Через положенное число недель я ждал от Нены приплода и, не скрою, немало этим обстоятельством волновался. Нена охотно давала себя ощупывать, ложилась для этого сама на бок и, повернув ко мне голову, смотрела на меня вопрошающими и недоумевающими глазами – она как будто спрашивала меня: «Что это во мне завелось, что это во мне шевелится?»… И прижатой ладонью я ясно чувствовал эти движения, они наконец стали видны даже на глаз. Наконец пришел и самый день.

Это было вечером, я мирно занимался за своим столом. Нена вот уже несколько часов как-то упорно не хотела оставить своей постели, которую я со всех сторон обложил шкурами, чтобы не дуло с полу.

Вдруг я услышал в ногах какую то подозрительную возню и, бросив книгу, нагнулся над Неной. Она как-то странно, пригнувшись к земле, кружилась на месте, как бы ища более удобного положения, затем легла. Все тело ее дрожало мелкой дрожью. Затем она вдруг вся изогнулась, закричала каким-то страшным новым голосом – и в ногах ее появился черный комочек величиною с кулак. С озабоченным видом, оскалив зубы, Нена осторожно разрывала клыком облекавший этот комочек пузырь… Я тихо позвал ее по имени и осторожно погладил ее голову. Она вся была мокрая – от испытываемой муки и волнения.

Она только на мгновение скосила на меня глаза и мимоходом слегка лизнула мою руку, давая тем знать, что понимает мое участие и принимает ласку. В промежуток часа в ногах Нены уже копошились четыре комочка – все с тою же заботливостью вынимала их Нена из пузыря, облизывала их досуха своим горячим воспаленным языком. И они, эти живые, но еще слепые комочки жизни уже тыкались носами в материнские соски и с жадностью их сосали. Как зачарованный, стоял я на коленях над Неной и наблюдал за этой тайной рождения. Кто научил всему этому Нену, кто подсказал ей, что она должна была делать? Я смотрел и думал о таинственной мудрости жизни, неразгаданной мудрости инстинкта… Четыре сухих и чистеньких блестящих комочка лежали в ногах Нены, и в тишине ночи слышно было, как они тянули молоко и им захлебывались. Счастливая мать лежала неподвижно с закрытыми от утомления и блаженства глазами…

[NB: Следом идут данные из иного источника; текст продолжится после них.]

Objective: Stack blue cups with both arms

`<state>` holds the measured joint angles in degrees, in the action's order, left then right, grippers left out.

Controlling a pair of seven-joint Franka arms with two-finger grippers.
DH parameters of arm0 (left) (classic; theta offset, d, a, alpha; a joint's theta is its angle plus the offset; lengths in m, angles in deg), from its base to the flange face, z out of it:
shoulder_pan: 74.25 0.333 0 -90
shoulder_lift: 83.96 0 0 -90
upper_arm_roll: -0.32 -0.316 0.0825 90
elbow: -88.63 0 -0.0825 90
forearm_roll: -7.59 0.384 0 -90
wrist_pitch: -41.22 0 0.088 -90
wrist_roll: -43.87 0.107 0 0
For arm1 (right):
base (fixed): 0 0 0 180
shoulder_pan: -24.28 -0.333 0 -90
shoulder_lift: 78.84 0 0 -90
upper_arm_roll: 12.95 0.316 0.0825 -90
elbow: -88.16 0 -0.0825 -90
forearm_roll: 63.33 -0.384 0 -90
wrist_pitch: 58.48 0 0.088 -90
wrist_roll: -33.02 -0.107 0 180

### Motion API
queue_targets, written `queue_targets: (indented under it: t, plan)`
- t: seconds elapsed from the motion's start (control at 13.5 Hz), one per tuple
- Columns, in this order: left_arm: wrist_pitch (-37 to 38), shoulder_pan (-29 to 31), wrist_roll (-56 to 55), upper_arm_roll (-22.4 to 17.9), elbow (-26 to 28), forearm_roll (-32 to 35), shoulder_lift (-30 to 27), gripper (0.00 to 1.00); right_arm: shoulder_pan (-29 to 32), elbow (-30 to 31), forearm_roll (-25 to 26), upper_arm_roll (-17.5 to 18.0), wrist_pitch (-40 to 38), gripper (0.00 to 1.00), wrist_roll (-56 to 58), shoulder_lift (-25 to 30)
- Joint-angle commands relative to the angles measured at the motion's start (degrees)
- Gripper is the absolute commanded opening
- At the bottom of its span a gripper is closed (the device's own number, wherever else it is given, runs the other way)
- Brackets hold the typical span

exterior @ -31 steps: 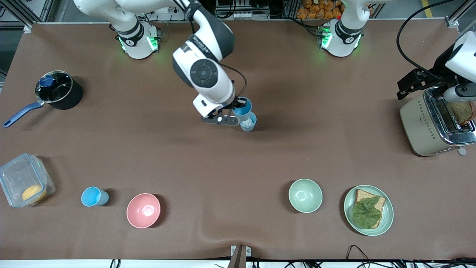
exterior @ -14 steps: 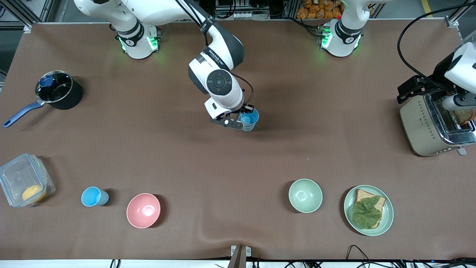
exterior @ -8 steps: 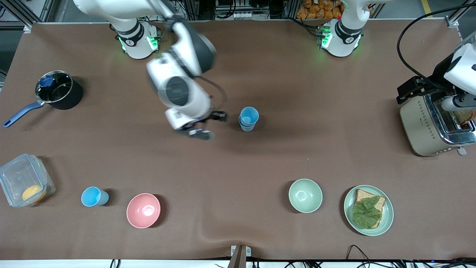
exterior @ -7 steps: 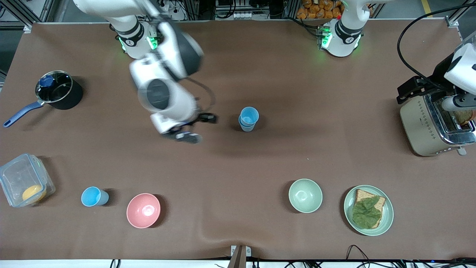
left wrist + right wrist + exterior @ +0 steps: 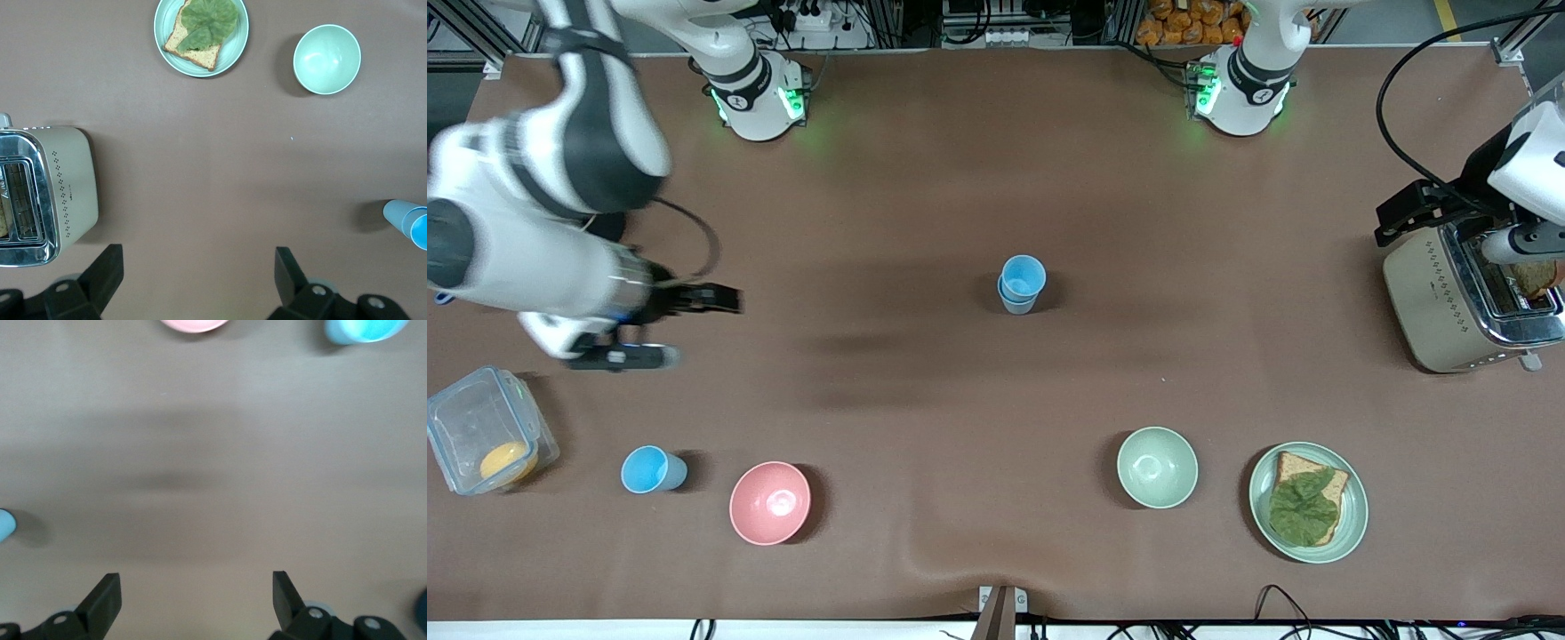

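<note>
Two blue cups [image 5: 1021,283] stand nested, one in the other, at the table's middle; they also show at the edge of the left wrist view [image 5: 408,222] and the right wrist view [image 5: 5,523]. A third blue cup [image 5: 649,469] stands alone near the front edge, beside the pink bowl [image 5: 770,502], and shows in the right wrist view [image 5: 363,328]. My right gripper [image 5: 694,329] is open and empty over bare table toward the right arm's end, jaws wide [image 5: 195,597]. My left gripper [image 5: 1400,213] waits open and empty above the toaster [image 5: 1463,298], jaws wide [image 5: 199,280].
A pale green bowl [image 5: 1157,467] and a plate with bread and lettuce [image 5: 1307,502] sit near the front edge. A clear box with an orange thing [image 5: 485,440] is at the right arm's end. A dark pot [image 5: 610,228] is mostly hidden under the right arm.
My right gripper set its cup into the other cup, let go, and swung away toward the right arm's end. The left arm has not moved.
</note>
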<state>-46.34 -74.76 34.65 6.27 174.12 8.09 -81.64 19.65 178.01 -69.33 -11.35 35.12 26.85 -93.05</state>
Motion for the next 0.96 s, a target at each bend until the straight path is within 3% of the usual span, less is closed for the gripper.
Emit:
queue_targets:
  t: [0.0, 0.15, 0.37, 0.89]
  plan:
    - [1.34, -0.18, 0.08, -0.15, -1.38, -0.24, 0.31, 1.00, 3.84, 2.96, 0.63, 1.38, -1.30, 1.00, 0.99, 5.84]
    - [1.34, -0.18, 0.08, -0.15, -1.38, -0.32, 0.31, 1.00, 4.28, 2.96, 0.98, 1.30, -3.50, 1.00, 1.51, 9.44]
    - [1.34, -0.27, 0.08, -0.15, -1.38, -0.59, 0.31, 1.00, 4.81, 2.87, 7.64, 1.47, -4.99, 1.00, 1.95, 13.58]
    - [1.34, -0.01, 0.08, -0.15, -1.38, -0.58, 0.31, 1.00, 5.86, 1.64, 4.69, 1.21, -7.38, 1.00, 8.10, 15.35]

Наутро я внимательно рассмотрел новорожденных – все четверо показались мне очаровательными. Среди них были три девочки и один мальчик. Мальчик был весь черный, как смоль, с маленькой белой отметиной на хребте. Девочки были – одна совсем серенькая, как Нена, другая с белыми пятнами, третья с желтоватыми подпалинами. Все четверо имели острые мордашки, торчащие уши, и никто из них не пищал, а только беспомощно растопыривал ноги, когда я держал его на весу за хвост, – прием, который применяют на Севере для определения качества родившихся собак: если щенок при этой операции не кричит, из него вырастет добрая собака. Все четверо выдержали испытание, и я от души поздравил Нену.

С жадностью принялась Нена за те лакомые куски, которые я ей приготовил. Но тут же она меня и насмешила. Нена всегда отличалась необычайным чувством собственности – только за мной одним признавала она право отбирать у нее куски, отбирать вещи, ей принадлежавшие. Стоило появиться кому-нибудь постороннему – и Нена всегда, бывало, торопливо проглатывала те куски, которые она оставила, наевшись уже досыта. То же чувство собственности она распространяла и на мои вещи, ревниво оберегая их от всех действительных и мнимых покушений на них извне. Но вместе с тем должен признать, что Нена никогда не пакостила. «Пакостливой» собакой на Севере называют такую, которой нельзя ничего доверить. Нена, наоборот, отличалась необыкновенной честностью: ее даже голодной можно было всегда смело оставить одну в комнате, и она никогда ничем не соблазнялась – никогда не брала того, что ей не принадлежало, – каким бы лакомством это для нее ни являлось.